Exercise aim >> Would you please write out each entry precisely as given?

Data shown >>
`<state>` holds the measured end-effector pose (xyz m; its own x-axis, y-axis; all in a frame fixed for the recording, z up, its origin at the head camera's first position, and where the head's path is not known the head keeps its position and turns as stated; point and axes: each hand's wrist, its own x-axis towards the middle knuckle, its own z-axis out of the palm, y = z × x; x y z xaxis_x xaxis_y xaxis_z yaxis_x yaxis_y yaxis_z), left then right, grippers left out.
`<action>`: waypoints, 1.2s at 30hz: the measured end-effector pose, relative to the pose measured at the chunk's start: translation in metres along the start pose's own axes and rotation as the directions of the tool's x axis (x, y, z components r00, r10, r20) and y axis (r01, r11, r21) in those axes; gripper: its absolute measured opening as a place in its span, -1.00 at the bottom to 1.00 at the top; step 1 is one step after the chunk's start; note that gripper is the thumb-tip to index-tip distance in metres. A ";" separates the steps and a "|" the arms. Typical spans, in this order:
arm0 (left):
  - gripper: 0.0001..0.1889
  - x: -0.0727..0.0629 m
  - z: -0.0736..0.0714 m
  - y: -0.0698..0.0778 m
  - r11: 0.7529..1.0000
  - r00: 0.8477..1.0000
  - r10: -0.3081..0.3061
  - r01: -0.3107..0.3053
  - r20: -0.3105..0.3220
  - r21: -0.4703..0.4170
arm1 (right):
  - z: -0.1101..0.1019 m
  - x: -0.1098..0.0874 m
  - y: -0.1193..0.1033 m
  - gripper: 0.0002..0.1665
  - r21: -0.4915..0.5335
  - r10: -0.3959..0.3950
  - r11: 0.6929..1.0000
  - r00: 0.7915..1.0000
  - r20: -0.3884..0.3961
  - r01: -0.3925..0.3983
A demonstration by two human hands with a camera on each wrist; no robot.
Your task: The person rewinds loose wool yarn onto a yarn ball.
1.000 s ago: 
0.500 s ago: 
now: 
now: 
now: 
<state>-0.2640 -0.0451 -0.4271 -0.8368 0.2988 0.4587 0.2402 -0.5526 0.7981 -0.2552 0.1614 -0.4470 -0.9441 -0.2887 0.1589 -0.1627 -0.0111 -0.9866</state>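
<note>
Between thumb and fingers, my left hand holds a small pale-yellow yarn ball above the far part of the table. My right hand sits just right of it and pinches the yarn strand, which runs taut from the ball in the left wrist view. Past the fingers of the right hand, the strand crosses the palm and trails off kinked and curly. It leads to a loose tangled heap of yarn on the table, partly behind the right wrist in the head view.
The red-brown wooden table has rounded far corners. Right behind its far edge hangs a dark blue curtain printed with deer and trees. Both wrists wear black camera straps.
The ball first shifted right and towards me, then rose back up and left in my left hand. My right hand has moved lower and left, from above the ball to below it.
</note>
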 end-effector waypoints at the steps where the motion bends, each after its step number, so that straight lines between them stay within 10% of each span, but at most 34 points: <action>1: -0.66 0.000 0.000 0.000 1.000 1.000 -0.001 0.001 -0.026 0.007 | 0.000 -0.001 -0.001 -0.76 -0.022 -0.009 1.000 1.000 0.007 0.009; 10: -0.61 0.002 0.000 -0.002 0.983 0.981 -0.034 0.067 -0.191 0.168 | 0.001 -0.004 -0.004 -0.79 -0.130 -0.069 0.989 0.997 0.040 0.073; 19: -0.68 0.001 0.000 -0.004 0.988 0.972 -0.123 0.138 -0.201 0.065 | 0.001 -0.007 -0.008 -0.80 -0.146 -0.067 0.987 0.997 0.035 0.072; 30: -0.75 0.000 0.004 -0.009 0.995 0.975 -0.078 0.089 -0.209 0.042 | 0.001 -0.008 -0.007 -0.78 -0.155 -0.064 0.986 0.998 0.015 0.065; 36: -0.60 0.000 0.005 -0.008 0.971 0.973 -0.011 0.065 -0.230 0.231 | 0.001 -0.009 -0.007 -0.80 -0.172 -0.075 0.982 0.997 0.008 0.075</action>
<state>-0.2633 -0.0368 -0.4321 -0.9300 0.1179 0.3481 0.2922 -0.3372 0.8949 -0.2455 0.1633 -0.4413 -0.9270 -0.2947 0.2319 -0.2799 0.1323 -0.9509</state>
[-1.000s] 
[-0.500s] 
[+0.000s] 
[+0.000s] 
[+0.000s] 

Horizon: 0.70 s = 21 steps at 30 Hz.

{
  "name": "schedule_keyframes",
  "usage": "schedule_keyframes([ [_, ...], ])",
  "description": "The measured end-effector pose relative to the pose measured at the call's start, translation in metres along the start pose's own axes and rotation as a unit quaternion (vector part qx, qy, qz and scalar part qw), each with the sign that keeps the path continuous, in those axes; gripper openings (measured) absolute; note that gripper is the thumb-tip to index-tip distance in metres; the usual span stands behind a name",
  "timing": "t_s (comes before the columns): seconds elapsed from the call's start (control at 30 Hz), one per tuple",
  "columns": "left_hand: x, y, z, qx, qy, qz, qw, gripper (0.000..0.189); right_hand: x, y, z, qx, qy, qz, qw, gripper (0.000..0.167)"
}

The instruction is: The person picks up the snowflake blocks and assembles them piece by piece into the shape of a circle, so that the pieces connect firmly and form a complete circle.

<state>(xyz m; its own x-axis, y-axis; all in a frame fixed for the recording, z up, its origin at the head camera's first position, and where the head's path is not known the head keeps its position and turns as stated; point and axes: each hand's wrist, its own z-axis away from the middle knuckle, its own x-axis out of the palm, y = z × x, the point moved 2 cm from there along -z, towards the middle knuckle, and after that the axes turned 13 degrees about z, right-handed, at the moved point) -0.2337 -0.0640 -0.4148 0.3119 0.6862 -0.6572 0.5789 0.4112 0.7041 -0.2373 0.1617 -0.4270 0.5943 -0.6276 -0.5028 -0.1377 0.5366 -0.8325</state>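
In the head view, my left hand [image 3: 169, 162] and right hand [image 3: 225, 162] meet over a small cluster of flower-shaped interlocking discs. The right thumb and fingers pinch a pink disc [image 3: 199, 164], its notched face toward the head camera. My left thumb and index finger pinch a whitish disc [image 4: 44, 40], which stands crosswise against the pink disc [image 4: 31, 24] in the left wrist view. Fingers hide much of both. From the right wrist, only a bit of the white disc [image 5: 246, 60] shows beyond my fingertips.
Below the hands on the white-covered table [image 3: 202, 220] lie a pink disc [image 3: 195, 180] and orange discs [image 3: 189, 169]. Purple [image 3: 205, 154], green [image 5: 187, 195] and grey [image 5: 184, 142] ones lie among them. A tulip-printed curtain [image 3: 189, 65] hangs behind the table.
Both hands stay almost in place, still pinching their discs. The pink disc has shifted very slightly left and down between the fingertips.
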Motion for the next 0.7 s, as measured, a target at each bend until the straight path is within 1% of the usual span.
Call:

Output for this exercise >>
`<state>` holds the measured end-effector pose (xyz m; its own x-axis, y-axis; all in a frame fixed for the recording, z up, its origin at the head camera's first position, and where the head's path is not known the head keeps its position and turns as stated; point and axes: each hand's wrist, its own x-axis towards the middle knuckle, its own z-axis out of the palm, y = z × x; x y z xaxis_x xaxis_y xaxis_z yaxis_x yaxis_y yaxis_z), left then right, grippers left out.
`<action>`: waypoints, 1.2s at 30hz: the measured end-effector pose, relative to the pose measured at the chunk's start: translation in metres along the start pose's own axes and rotation as the directions of the tool's x axis (x, y, z components r00, r10, r20) and y axis (r01, r11, r21) in those axes; gripper: its absolute measured opening as a place in its span, -1.00 at the bottom to 1.00 at the top; step 1 is one step after the chunk's start; note that gripper is the thumb-tip to index-tip distance in metres. A ";" separates the steps and a "|" the arms. Typical spans, in this order:
arm0 (left):
  - gripper: 0.0001..0.1889
  - x: -0.0727..0.0629 m
  - z: -0.0736..0.0714 m
  - y: -0.0698..0.0778 m
  - r11: 0.7529..1.0000
  - r00: 0.8477..1.0000
  - r10: -0.3081..0.3061
  - r01: -0.3107..0.3053
  - r20: -0.3105..0.3220
  - r21: -0.4703..0.4170
arm1 (right):
  - z: -0.1101..0.1019 m
  - x: -0.1098..0.0874 m
  - y: -0.1193..0.1033 m
  - gripper: 0.0002..0.1665
  - r21: -0.4915..0.5335
  - r10: -0.3959..0.3950
  - r11: 0.6929..1.0000
  - r00: 0.7915..1.0000
  - r20: -0.3884..0.3961
  - r01: -0.3925..0.3983
A demonstration by two human hands with a camera on each wrist; no robot.
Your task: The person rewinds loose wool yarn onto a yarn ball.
1.000 s ago: 
0.500 s ago: 
now: 
now: 
now: 
<state>-0.2640 -0.0451 -0.4271 -0.8368 0.2988 0.4587 0.2402 -0.5526 0.7981 -0.2552 0.1614 -0.4470 -0.9441 -0.2887 0.1589 -0.1627 -0.0111 -0.9866</state>
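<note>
Between thumb and fingers, my left hand holds a small pale-yellow yarn ball above the far part of the table. My right hand sits just right of it and pinches the yarn strand, which runs taut from the ball in the left wrist view. Past the fingers of the right hand, the strand crosses the palm and trails off kinked and curly. It leads to a loose tangled heap of yarn on the table, partly behind the right wrist in the head view.
The red-brown wooden table has rounded far corners. Right behind its far edge hangs a dark blue curtain printed with deer and trees. Both wrists wear black camera straps.
The ball first shifted right and towards me, then rose back up and left in my left hand. My right hand has moved lower and left, from above the ball to below it.
</note>
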 end-effector waypoints at the steps where the motion bends, each after its step number, so that straight lines between them stay within 10% of each span, but at most 34 points: <action>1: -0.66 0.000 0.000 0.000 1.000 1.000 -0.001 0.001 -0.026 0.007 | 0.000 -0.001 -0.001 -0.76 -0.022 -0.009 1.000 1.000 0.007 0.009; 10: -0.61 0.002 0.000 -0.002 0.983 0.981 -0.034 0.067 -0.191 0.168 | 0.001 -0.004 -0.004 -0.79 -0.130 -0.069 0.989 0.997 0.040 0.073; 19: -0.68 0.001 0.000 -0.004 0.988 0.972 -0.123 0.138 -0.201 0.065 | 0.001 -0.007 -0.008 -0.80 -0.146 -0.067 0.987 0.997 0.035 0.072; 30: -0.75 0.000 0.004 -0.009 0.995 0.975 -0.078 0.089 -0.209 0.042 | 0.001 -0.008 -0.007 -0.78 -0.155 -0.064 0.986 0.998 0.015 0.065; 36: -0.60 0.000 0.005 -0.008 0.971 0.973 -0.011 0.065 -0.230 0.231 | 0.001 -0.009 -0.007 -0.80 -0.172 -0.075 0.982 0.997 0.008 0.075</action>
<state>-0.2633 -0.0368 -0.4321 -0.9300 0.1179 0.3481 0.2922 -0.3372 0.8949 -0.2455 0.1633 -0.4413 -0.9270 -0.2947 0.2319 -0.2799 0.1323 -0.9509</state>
[-1.000s] 
[-0.500s] 
[+0.000s] 
[+0.000s] 
[+0.000s] 

Horizon: 0.70 s = 21 steps at 30 Hz.

{
  "name": "schedule_keyframes",
  "usage": "schedule_keyframes([ [_, ...], ])",
  "description": "The measured end-effector pose relative to the pose measured at the call's start, translation in metres along the start pose's own axes and rotation as a unit quaternion (vector part qx, qy, qz and scalar part qw), each with the sign that keeps the path continuous, in those axes; gripper openings (measured) absolute; note that gripper is the thumb-tip to index-tip distance in metres; the usual span stands behind a name",
  "timing": "t_s (comes before the columns): seconds elapsed from the call's start (control at 30 Hz), one per tuple",
  "columns": "left_hand: x, y, z, qx, qy, qz, qw, gripper (0.000..0.189); right_hand: x, y, z, qx, qy, qz, qw, gripper (0.000..0.167)"
}

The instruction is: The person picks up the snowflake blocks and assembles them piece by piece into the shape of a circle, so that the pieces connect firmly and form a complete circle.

<state>(xyz m; its own x-axis, y-axis; all in a frame fixed for the recording, z up, its origin at the head camera's first position, and where the head's path is not known the head keeps its position and turns as stated; point and axes: each hand's wrist, its own z-axis away from the middle knuckle, its own x-axis out of the palm, y = z × x, the point moved 2 cm from there along -z, towards the middle knuckle, and after that the axes turned 13 degrees about z, right-handed, at the moved point) -0.2337 -0.0640 -0.4148 0.3119 0.6862 -0.6572 0.5789 0.4112 0.7041 -0.2373 0.1617 -0.4270 0.5943 -0.6276 -0.5028 -0.1377 0.5366 -0.8325</state>
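In the head view, my left hand [image 3: 169, 162] and right hand [image 3: 225, 162] meet over a small cluster of flower-shaped interlocking discs. The right thumb and fingers pinch a pink disc [image 3: 199, 164], its notched face toward the head camera. My left thumb and index finger pinch a whitish disc [image 4: 44, 40], which stands crosswise against the pink disc [image 4: 31, 24] in the left wrist view. Fingers hide much of both. From the right wrist, only a bit of the white disc [image 5: 246, 60] shows beyond my fingertips.
Below the hands on the white-covered table [image 3: 202, 220] lie a pink disc [image 3: 195, 180] and orange discs [image 3: 189, 169]. Purple [image 3: 205, 154], green [image 5: 187, 195] and grey [image 5: 184, 142] ones lie among them. A tulip-printed curtain [image 3: 189, 65] hangs behind the table.
Both hands stay almost in place, still pinching their discs. The pink disc has shifted very slightly left and down between the fingertips.
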Motion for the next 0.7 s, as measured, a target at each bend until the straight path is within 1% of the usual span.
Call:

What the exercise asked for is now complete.